How to Fly


Since time immemorial man has dreamed of flying, of stretching out one’s arms and soaring high above the earth, looking down with a mixture of pride and pity at the state of those lowly beings below. But, no, I am not writing about that kind of flying. Summer is upon us, and I am speaking about vacation-type flying on our nation’s commercial aircraft, entrusting our country’s airlines to navigate the “Friendly Skies” for us. One would think that once we have purchased a ticket and presented ourselves at our local airport we can be virtually assured of getting to where we want to go, but recent history has shown this to be a false assumption. In reality, we must call upon a combination of experience and skill to enable us to secure a seat and take off from the tarmac.


The first hurdle that must be cleared is safe passage through security. Considering the wide variety of items now subject to close scrutiny, it is no wonder so many would-be travelers have a difficult time reaching their departure gate. In order to have a chance at success, think in terms of the Big Three: shoes, belt, and laptop. Each one of these objects could be the reason you are stopped in your tracks. You must shed both your shoes and belt, and openly present your laptop computer for inspection at airport security. If you bungle any one of these three, chances are the TSA on duty will be inspecting a lot more of you than you would care to imagine. Even a clumsy presentation of shoes, belt, or laptop may mean trouble. Consider the TSA watching some clod stumble out of his shoes, get his belt hung up on one of his pant loops before whipping it out and accidentally striking the woman behind him with the buckle, then proceed to drop his laptop on the floor while pulling it out of its case. These are obvious signs of extreme nervousness which the TSA will take as sure indications of deviousness. Next thing you know, this unfortunate individual is selected for an intimate body search in which much more than his laptop will be groped.


You may ask yourself why not avoid this kind of embarrassment by showing up at the airport without shoes, belt, or laptop? Wear a tank top, cutoffs, and a pair of flip flops. But it is precisely this type of passenger who is selected most often for full body searches. Why? Because if you look like you have nothing to hide, it is a clear signal to security that you MUST have something to hide. As you can see, the passage through security is a psychological trial unlike any other. The best thing to do – show up fully dressed, armed with a laptop computer, but possessed of the skills of an experienced traveler. Stun the TSA by, in one fluid motion, gracefully and elegantly removing one’s shoes with one hand while simultaneously extracting the belt from trousers with the other, then placing both in a tray beside your laptop for inspection. Be careful not to glare triumphantly at the TSA or you might arouse his/her ire. A mere complacent, knowing smile is sufficient. Of course this tricky, two-handed maneuver will take some practice to master. I suggest viewing the YouTube video “Art of the Shoe/Belt Extraction” then practicing assiduously for at least 14 hours in advance of your trip.

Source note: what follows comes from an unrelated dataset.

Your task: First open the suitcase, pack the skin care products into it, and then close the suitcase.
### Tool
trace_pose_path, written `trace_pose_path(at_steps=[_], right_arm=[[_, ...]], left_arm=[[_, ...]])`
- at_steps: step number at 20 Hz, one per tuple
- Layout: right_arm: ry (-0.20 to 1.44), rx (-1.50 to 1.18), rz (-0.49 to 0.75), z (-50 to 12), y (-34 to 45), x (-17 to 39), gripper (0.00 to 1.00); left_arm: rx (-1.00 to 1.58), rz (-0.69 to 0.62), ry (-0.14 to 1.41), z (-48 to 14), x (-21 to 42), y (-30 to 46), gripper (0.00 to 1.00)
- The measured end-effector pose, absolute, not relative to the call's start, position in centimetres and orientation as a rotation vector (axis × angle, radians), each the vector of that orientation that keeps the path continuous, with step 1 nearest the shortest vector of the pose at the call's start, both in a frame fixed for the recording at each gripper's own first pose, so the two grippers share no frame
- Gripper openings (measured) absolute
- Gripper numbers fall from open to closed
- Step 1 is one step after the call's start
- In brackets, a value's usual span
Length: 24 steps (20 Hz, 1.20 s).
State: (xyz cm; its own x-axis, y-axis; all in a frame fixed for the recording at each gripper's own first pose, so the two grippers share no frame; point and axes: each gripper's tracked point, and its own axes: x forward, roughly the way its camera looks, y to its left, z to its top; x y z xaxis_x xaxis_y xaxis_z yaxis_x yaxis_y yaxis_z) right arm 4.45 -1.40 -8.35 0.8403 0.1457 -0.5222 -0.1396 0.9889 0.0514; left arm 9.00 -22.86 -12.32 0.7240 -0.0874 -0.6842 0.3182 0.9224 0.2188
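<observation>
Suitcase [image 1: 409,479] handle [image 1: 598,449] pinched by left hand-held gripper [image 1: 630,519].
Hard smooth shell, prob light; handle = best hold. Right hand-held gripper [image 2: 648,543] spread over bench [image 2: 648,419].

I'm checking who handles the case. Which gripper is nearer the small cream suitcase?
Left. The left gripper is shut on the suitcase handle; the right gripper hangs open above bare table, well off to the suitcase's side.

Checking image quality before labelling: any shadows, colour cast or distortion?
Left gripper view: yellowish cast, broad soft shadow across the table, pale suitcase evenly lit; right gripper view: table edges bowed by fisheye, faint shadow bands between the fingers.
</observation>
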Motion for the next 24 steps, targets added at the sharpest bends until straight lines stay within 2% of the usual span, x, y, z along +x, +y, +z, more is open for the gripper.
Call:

Clearing security inevitably results in a euphoric rush, but do not imagine that your troubles are over. Your most serious problem still awaits you. You flight has been overbooked. Your airline must identify 4 passengers to be bumped. You are offered money to give up your seat, but you do not want money. You want to fly to your destination as you assumed you would be entitled to do once you purchased your ticket. Little do you know that the airline can legally require you to surrender your seat if it does not succeed in buying enough back. How can you avoid being bumped? You must have a vital reason for flying. A vacation does not qualify. The last thing you want to tell the airline is that you have a pressing need to stretch out on a sunny beach with a Mai Tai in your hand. Tell them instead that you are a renowned surgeon whose skills are needed by a desperately ill patient tomorrow morning. Wait! That was pretty much the case with Dr. David Dao who was beaten unconscious by security and dragged off his flight with a concussion and broken facial bones because refused to give up his seat. You must come up with a better excuse. Yes, you are Donald Trump’s hairdresser, and he cannot make any public appearances unless you are present to expertly craft his follicles into the bouffant upsweep that is his trademark. Or, you are DJT’s tweetmaster, and he cannot communicate with his adoring base unless you are present to type out his messages. Even though his hands are unusually small, his thumbs are inordinately clumsy, so he needs your digits to transmit the real news to his fans. If neither of those work, you can always resort to Steve Martin’s foolproof retort: “Well, excuuuuuse meeeeeee! Yes, that should do it.


As you can see, air travel today is replete with hidden pitfalls. But that is no reason to forego the pleasures of flying. With proper preparation you too can soar with the eagles, and if you are lucky there will be no bird strikes. But that’s another story.